Di fronte a tutto questo, che fare? Per prima cosa Gesù ci invita a distinguere: c’è un Pastore e c’è un mercenario, dice. Lui si definisce il “buon Pastore”, anzi, letteralmente il “bel” Pastore. La bellezza, nella nostra mente, si associa all’estetica: etimologicamente, l’estetico non è riducibile solamente al carino o gradevole. È qualcosa che coinvolge, che dona senso e gioia, che appassiona. È una grazia che smuove il cuore, che dà respiro allo spirito, che ti spinge oltre alla soglia visibile delle cose. In questo senso Gesù è bellissimo: con emozione vibrante lo potrebbero testimoniare i malati e gli storpi che Gesù ha guarito, i morti che ha risuscitato, i discepoli che ha raccolto, gli apostoli che hanno esclamato: «È bello per noi stare qui». Loro, dietro quel sorriso e quelle parole indimenticabili, hanno visto una bellezza e provato un amore che ha rapito il loro cuore. E anche quando l’ululato del lupo si avvicina alle pecore Lui non le abbandona, rimane lì, fa da scudo con la sua stessa vita, le ama anche quando questo amore gli chiede tutto, proprio tutto. C’è poi un mercenario. Al di là delle apparenze, è diversissimo dal Pastore. Non ha quindi la bellezza dalla sua parte. Questi mercenari talvolta si presentano con una finta bellezza che ammalia un cuore superficiale e magari ti propone delle cose che apparentemente ti sembrano ragionevolissime. Ma se la bellezza è legata all’estetica intima delle cose, il suo opposto non è il “brutto”, è l’an-estetico. Il mercenario fa questo: ti anestetizza il cuore, ti intorpidisce lo spirito, ti spegne l’anima, perché non ha nel cuore la bellezza dell’amore. Al mercenario non importa della pecora, a lui importa solamente il profitto.

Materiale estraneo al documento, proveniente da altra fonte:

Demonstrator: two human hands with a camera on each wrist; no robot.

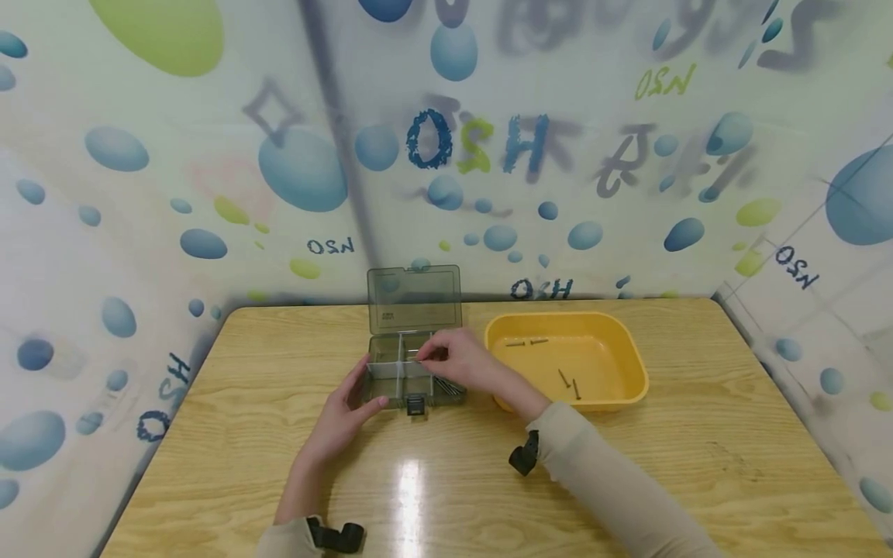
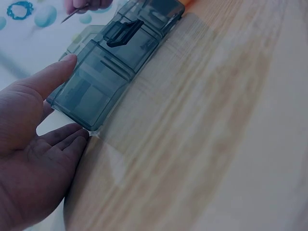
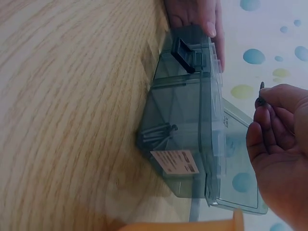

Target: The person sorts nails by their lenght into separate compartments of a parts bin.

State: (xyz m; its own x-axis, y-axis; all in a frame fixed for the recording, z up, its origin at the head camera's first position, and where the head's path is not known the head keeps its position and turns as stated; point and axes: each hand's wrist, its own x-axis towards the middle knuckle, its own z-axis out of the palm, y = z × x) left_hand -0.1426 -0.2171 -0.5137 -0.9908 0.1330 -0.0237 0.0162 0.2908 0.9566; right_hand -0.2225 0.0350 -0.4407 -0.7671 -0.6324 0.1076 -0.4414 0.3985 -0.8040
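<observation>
A smoky transparent compartment box (image 1: 384, 390) stands on the table with its lid (image 1: 415, 298) raised at the back. My left hand (image 1: 339, 418) holds the box's left front corner, thumb at the front edge and fingers along the side. Above the compartments, my right hand (image 1: 456, 358) pinches a small dark screw (image 3: 261, 94) between thumb and fingertips. The screw's pointed end shows in the left wrist view. Several screws (image 3: 159, 134) lie in the box's right front compartment. Its black latch (image 1: 415, 404) hangs at the front.
Just right of the box stands a yellow tray (image 1: 638, 391) with several loose screws (image 1: 576, 389) in it. The wooden table (image 1: 230, 434) meets a patterned curtain (image 1: 446, 209) at the back. A paper label (image 3: 175, 161) is stuck on the box's side.
</observation>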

Come possiamo non vedere che è esattamente ciò che succede adesso nel mondo? Quante logiche fanno esattamente questo un po’ con tutti noi, rendendo facile al lupo sbranare idealmente le pecore, lasciandole vive nel corpo, ma morte nello spirito? Mi pare che questa liturgia sia l’occasione ideale per fermarci, resettare tutto e chiederci: noi, chi stiamo seguendo?